If you want to feel smart, try Aoi Bungaku.
Aoi Bungaku takes the best of Japanese Modernist literature, and transmogrifies them into anime. Ryunoske Akutagawa’s Hell Screen, Osamu Dazai’s No Longer Human, and Natsume Soseki’s Kokoro are a just a few of the sterling stories that the directors have plucked for screen adaptation. The adaptations aren’t always faithful to the source material, but their core subject matter remains the same. These stories are dark, gloomy, and will make you look differently at what it means to be a human in this world.
If you want to get confused, try Paranoia Agent.
Fear, insanity, and a twelve-year-old slugging people with a golden baseball bat. Well, Paranoia Agent isn’t exactly family-friendly, and it isn’t exactly normal. A string of assaults have erupted all over Tokyo, and the descriptions of the assailant are all the same: an ugly kid with inline skates and a dented, golden bat. The media call him “L’il Slugger”. Something doesn’t add up, though:
L’il Slugger is appearing everywhere, sometimes on the other side of Japan, and he appears to sometimes have superhuman strength and speed.

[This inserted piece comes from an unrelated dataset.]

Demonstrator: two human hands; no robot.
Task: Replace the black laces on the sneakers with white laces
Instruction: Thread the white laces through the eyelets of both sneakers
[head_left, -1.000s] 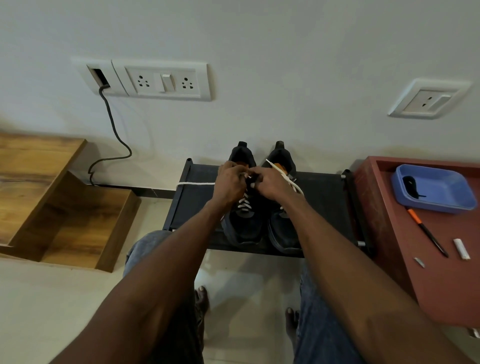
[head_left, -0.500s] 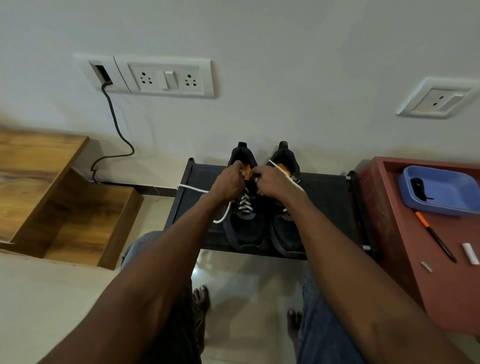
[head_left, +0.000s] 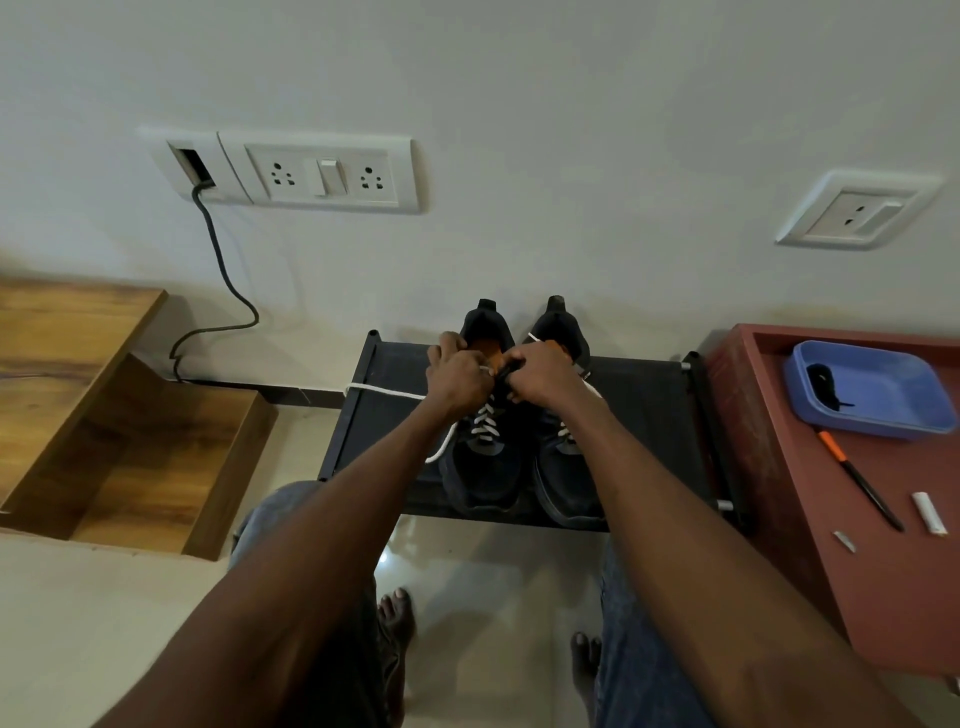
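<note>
Two black sneakers stand side by side on a low black rack (head_left: 649, 395), heels to the wall. The left sneaker (head_left: 480, 467) has a white lace (head_left: 485, 421) crossed through its lower eyelets; a loose end (head_left: 384, 391) trails left across the rack. My left hand (head_left: 457, 376) pinches the white lace at the sneaker's upper eyelets. My right hand (head_left: 540, 371) grips the tongue and eyelet edge beside it. The right sneaker (head_left: 563, 467) also shows white lace under my right wrist. A black lace (head_left: 826, 387) lies in the blue tray (head_left: 883, 415).
A red cabinet top (head_left: 883, 571) at the right carries the blue tray, an orange-and-black pen (head_left: 860, 480) and two small white pieces (head_left: 930, 512). Wooden steps (head_left: 104, 415) stand at the left. A black cable (head_left: 223, 291) hangs from the wall sockets. My bare feet rest on the floor below.
The loose lace went from taut to a slack loop beside the left sneaker. Both hands moved slightly up toward the sneaker's collar, staying together at the upper eyelets.
</note>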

The mystery of who exactly this kid is delves into the psychology of paranoia, and our shared fear of guilt and responsibility.

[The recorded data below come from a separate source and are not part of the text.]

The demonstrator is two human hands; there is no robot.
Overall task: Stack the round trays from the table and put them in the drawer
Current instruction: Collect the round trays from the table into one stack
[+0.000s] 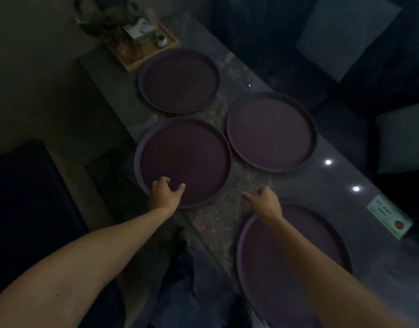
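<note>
Stacking has not begun, as far as I can judge: four round trays lie singly on the table [334,185], none on another. The far tray [179,80] sits by a wooden box [142,49] of small items, the right tray [271,131] lies beyond it, the middle tray [183,162] is nearest the hands, and the near tray [293,263] lies under the right forearm. The left hand [164,191] rests over the middle tray's near rim, fingers loosely curled and spread, gripping nothing. The right hand [266,203] hovers at the near tray's far rim, fingers apart and empty. All lifting, stacking and stowing remains; no drawer shows. The table is dark, mottled stone with two bright light reflections and a green card [389,216] at its right edge. The room is dim, with dark seating and pale cushions beyond.
</note>
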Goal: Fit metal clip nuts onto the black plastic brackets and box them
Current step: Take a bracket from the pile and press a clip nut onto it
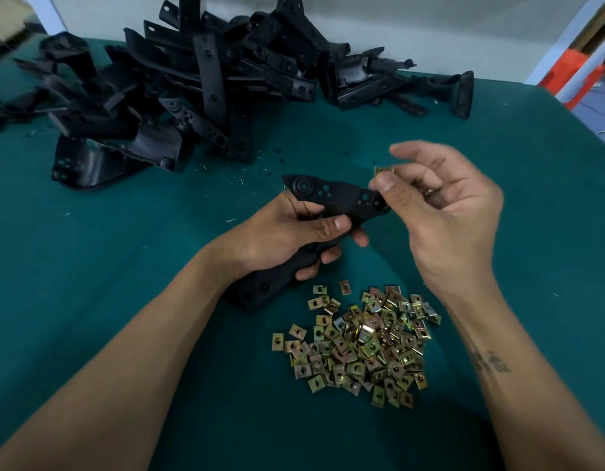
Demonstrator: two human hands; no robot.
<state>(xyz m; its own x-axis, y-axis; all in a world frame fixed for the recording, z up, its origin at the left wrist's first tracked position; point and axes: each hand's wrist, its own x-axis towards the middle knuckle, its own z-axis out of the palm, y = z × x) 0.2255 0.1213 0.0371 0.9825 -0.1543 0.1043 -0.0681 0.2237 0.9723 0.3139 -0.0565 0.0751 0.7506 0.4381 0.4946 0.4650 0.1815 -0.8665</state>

If you want to say “Aww”, try The Melancholy of Haruhi Suzumiya.
From a children’s book to an anime, The Melancholy of Haruhi Suzumiya is sweet, funny, and one of most-loved cartoons ever. The series follows a high-schooler named Kyon and his friendship with his weird classmate Haruhi Suzumiya. Haruhi is bored with normal life, and sets up a club dedicated to finding supernatural beings. Little does she know that the club members trickling in are all psychics, aliens, or time travellers. In the adventures that follow, Haruhi never discovers the secret identities of her schoolmates, and that’s just great, because the best thing about this series is the message that it carries: you don’t need psychics, aliens, or time travellers to have fun. You just need your friends.